There’s one heck of a ‘BUT’ coming up, and I know you know what it is: finances. I have been able to graduate from my Undergraduate degree debt free. It is an absolute blessing for me to be able to start my independent life at 21 years old, with a university degree, a heck of a lot of passion, and no debt. Not a lot of people my age are so privileged. If I go back to school, even for one year, I’m looking at $30,000-50,000CAD in debt. I could do my Masters at my local university debt-free, but it feels stagnant to me. I guess you could make the argument that I don’t really want it then, but I think it’s more than that. I think I need new professors, new minds and perspectives, and new resources to kickstart this next stage of my academic career. Right now, I’m planning on foregoing the whole thing, unless scholarships can take it down to the $20,000-30,000CAD range. So far, not so good. I’m competitive for getting into institutions, but I’m not competitive enough to be getting scholarships from them. It’s a tough blow.
So what now? I’m applying for jobs. I say that, and I haven’t even sent out one application yet. I don’t know 100% whether or not I’ll be at school in the fall, so summer student jobs are completely up in the air. Other bad news: I work for my university’s newspaper and I’ll be out of a job once school ends. That’s right ladies and gentlemen, you’re reading the words of a 21 year old, unemployed loser, living out of her parent’s basement. Seriously. I haven’t applied for jobs because everything seems so wide and open, and the more I think about it, the more I have my heart set on my research. So now I’m faced with the question: if I don’t go to uni, do I stay home, work as much as I can and then go on long haul travels, and hopefully get access to some archives, and learn the language I need to in order to reapply and complete my Masters degree with my research set and ready? Or do I get a job that I at least have the option of working up, and work on my language and research from there? All of this assuming I can get any old job in the first place.
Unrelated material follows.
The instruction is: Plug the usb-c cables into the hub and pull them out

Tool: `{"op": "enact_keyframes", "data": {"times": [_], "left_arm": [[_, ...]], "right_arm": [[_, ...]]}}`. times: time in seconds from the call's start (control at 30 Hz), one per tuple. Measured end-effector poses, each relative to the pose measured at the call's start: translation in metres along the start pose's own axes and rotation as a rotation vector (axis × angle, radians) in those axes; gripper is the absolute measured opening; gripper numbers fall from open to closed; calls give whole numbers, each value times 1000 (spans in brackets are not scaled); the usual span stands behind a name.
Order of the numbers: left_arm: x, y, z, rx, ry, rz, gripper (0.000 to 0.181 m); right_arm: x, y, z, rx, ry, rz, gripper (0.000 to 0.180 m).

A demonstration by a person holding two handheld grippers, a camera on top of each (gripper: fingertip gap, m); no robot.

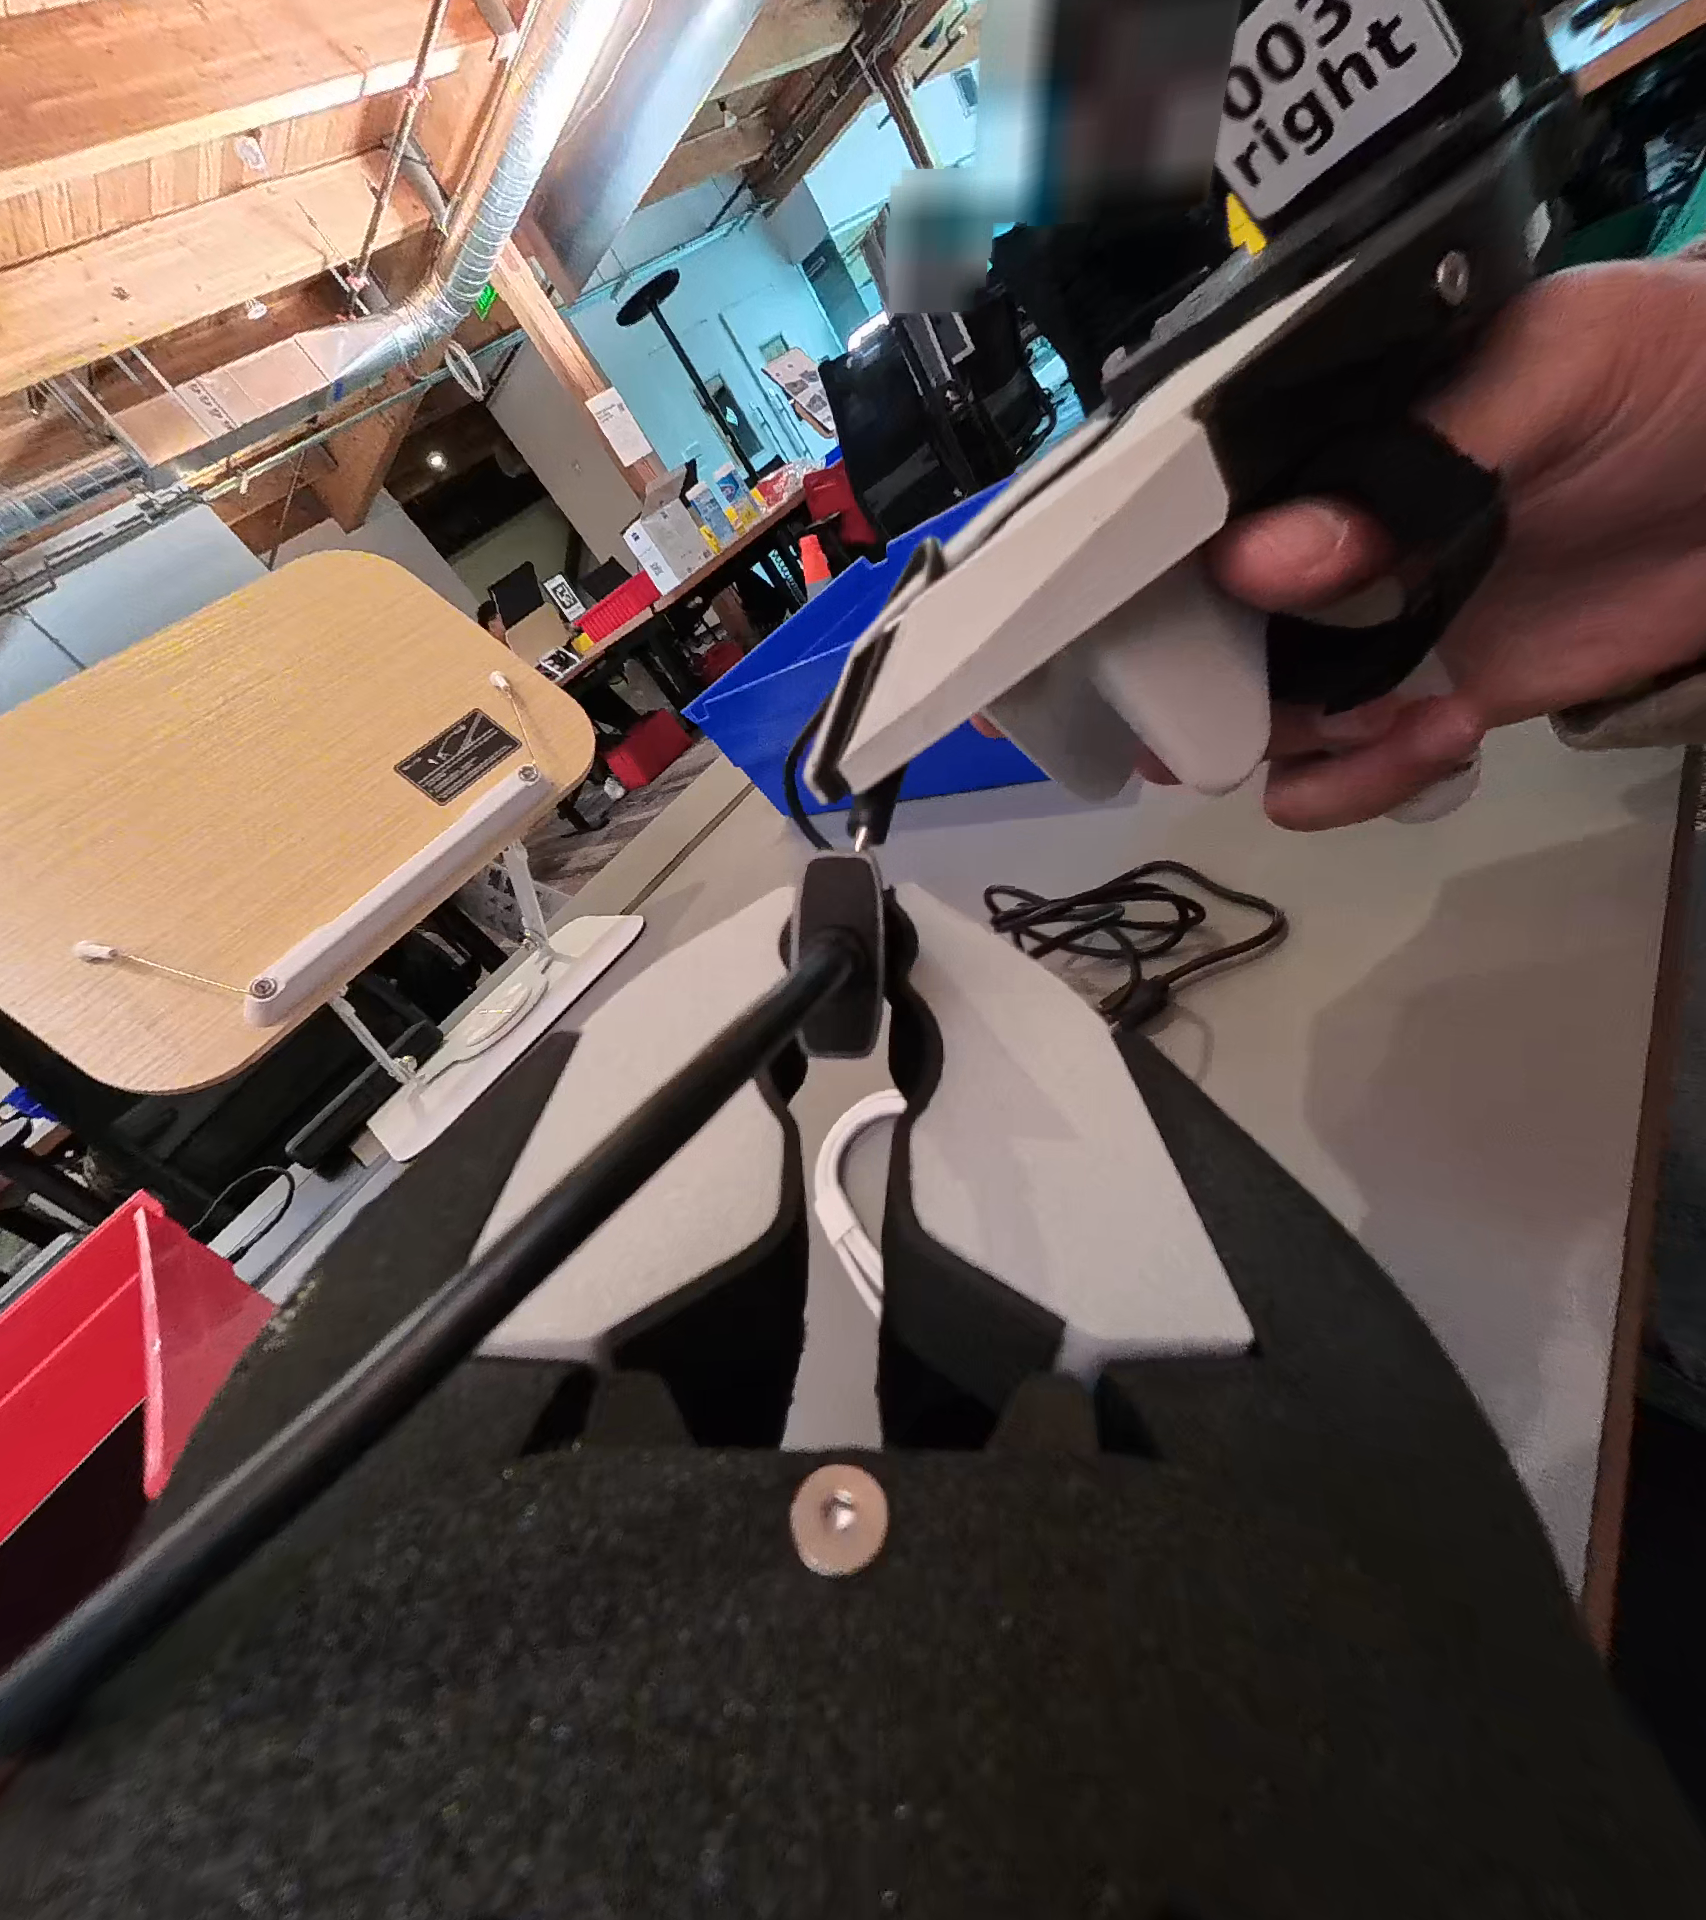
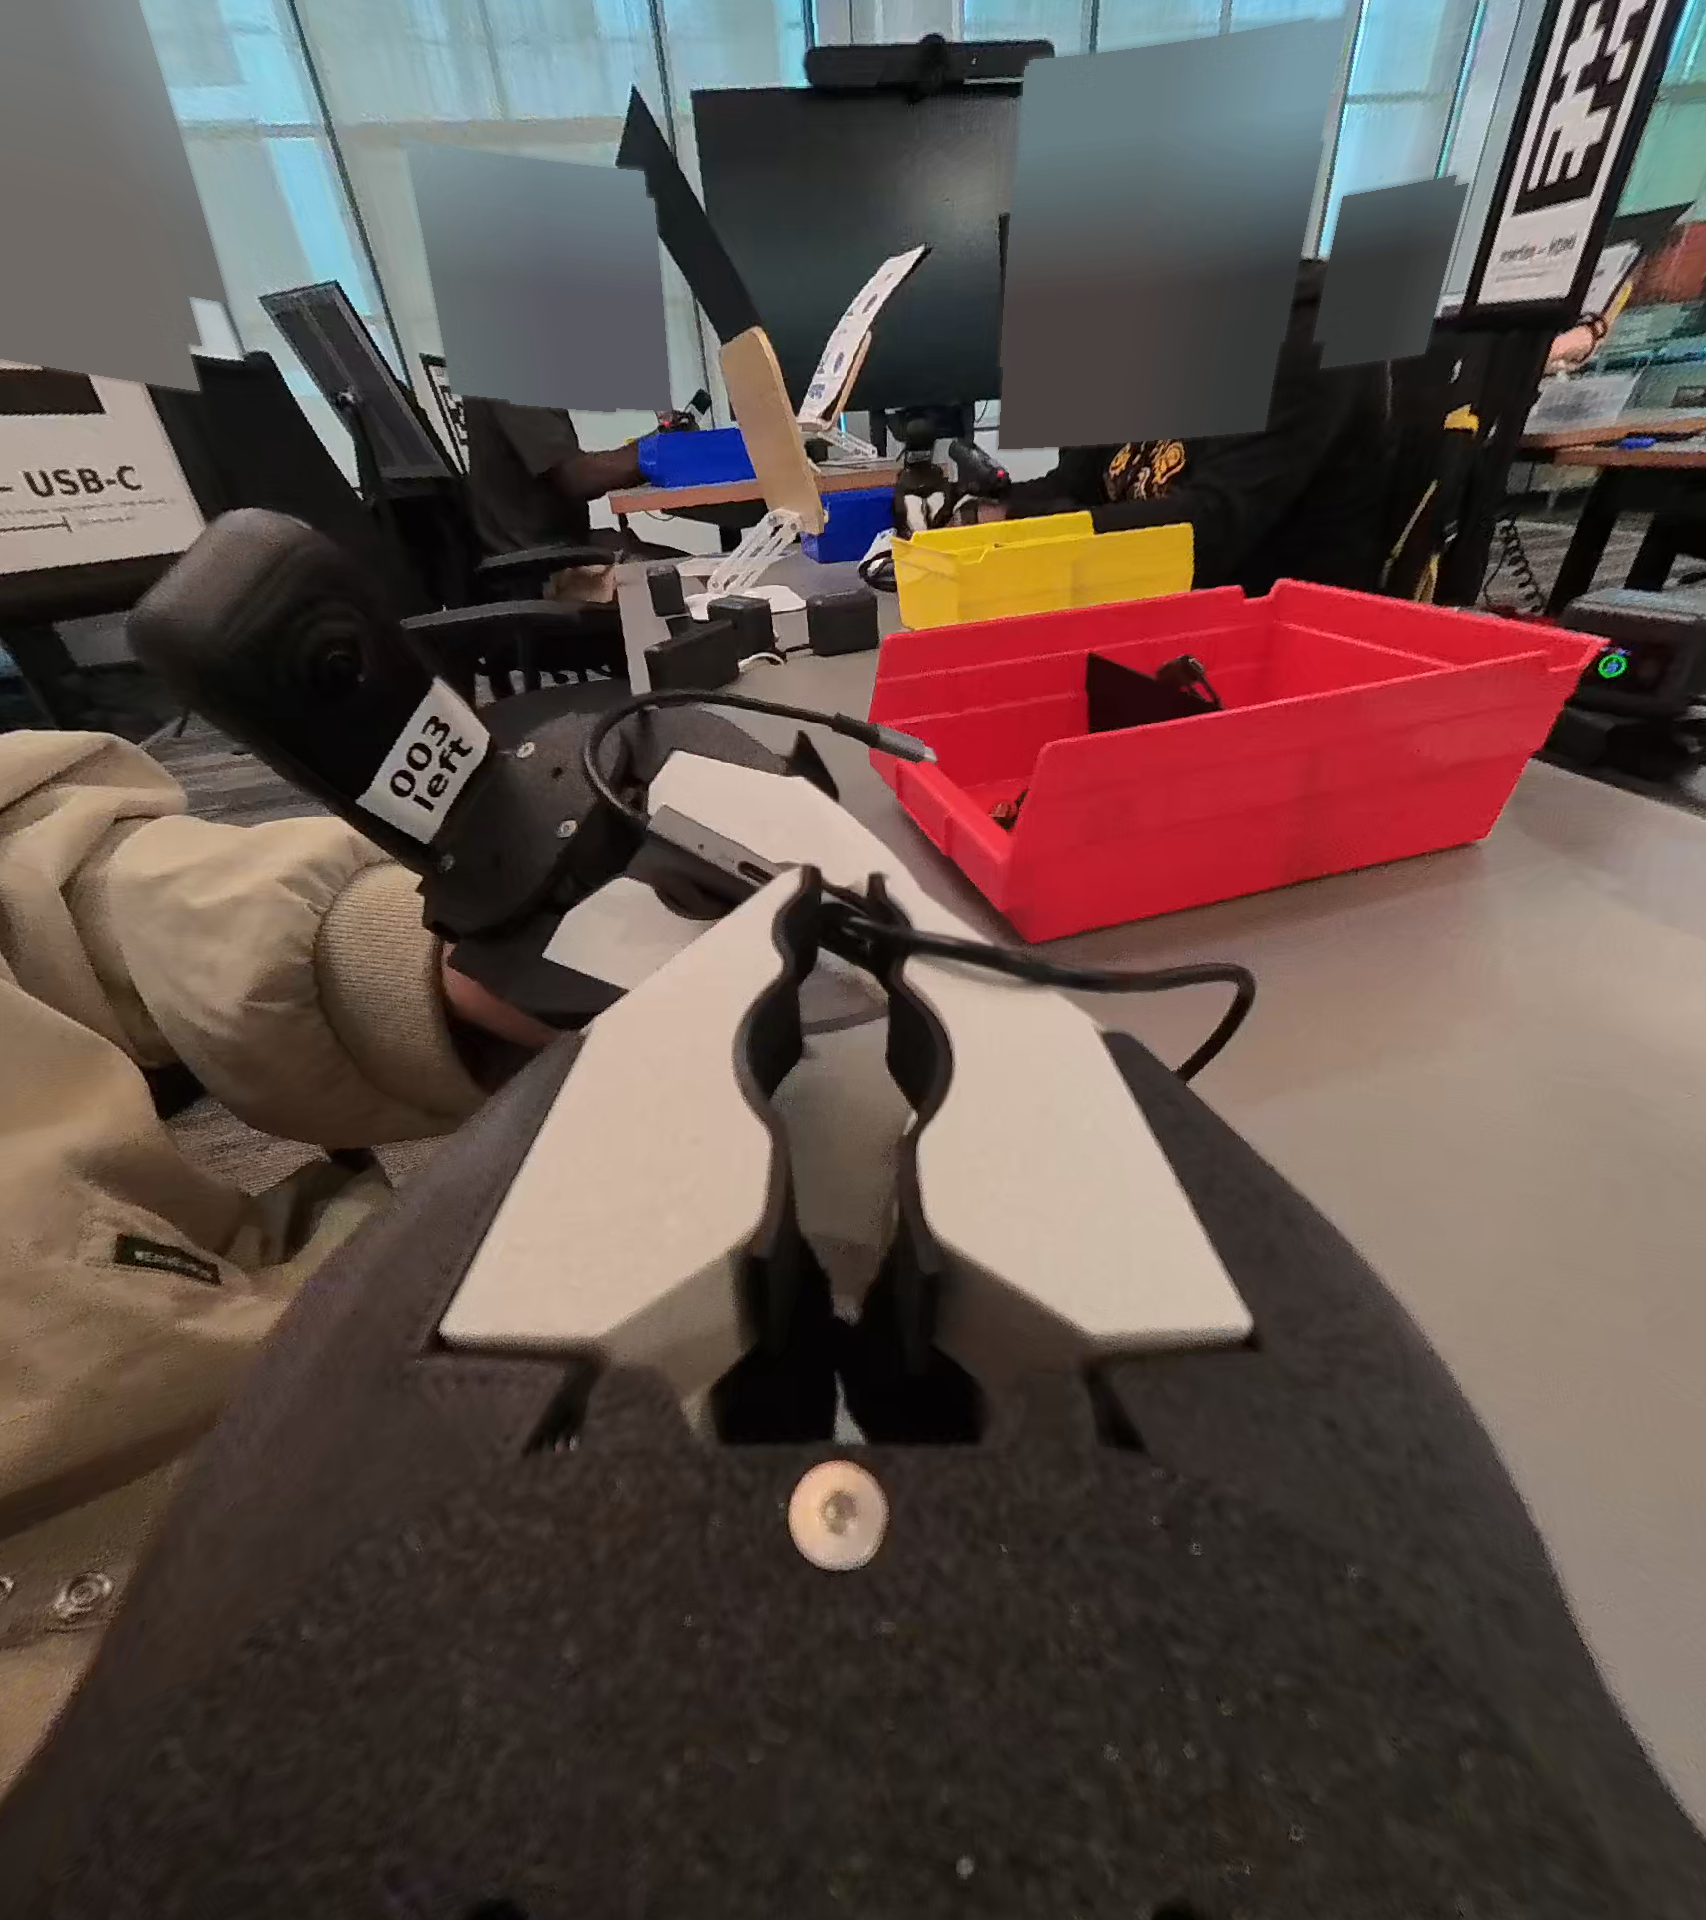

The most frustrating thing about where I’m at is that I feel lost even though I know I’m not lost. I know exactly what I want to do, I know it’s meaningful, and I care so much about it, I just don’t know what the best way of achieving it is. I think that last part is up to fate in a way. I know a lot of people think the whole fate thing is complete nonsense, but I’ve gotten to the point recently where I’m doing everything I can, I’m sending out scholarship applications, looking for jobs then applying for them, and then I’m just… waiting. And everything else totally depends on people worlds away from me, and how they’re feeling that day, and where they want to put their money, and what kind of people they like. All of that is completely out of my control, so whatever ends up coming my way, it might not be exactly what I’m looking for and it most definitely won’t be perfect, but I feel like it’s fate.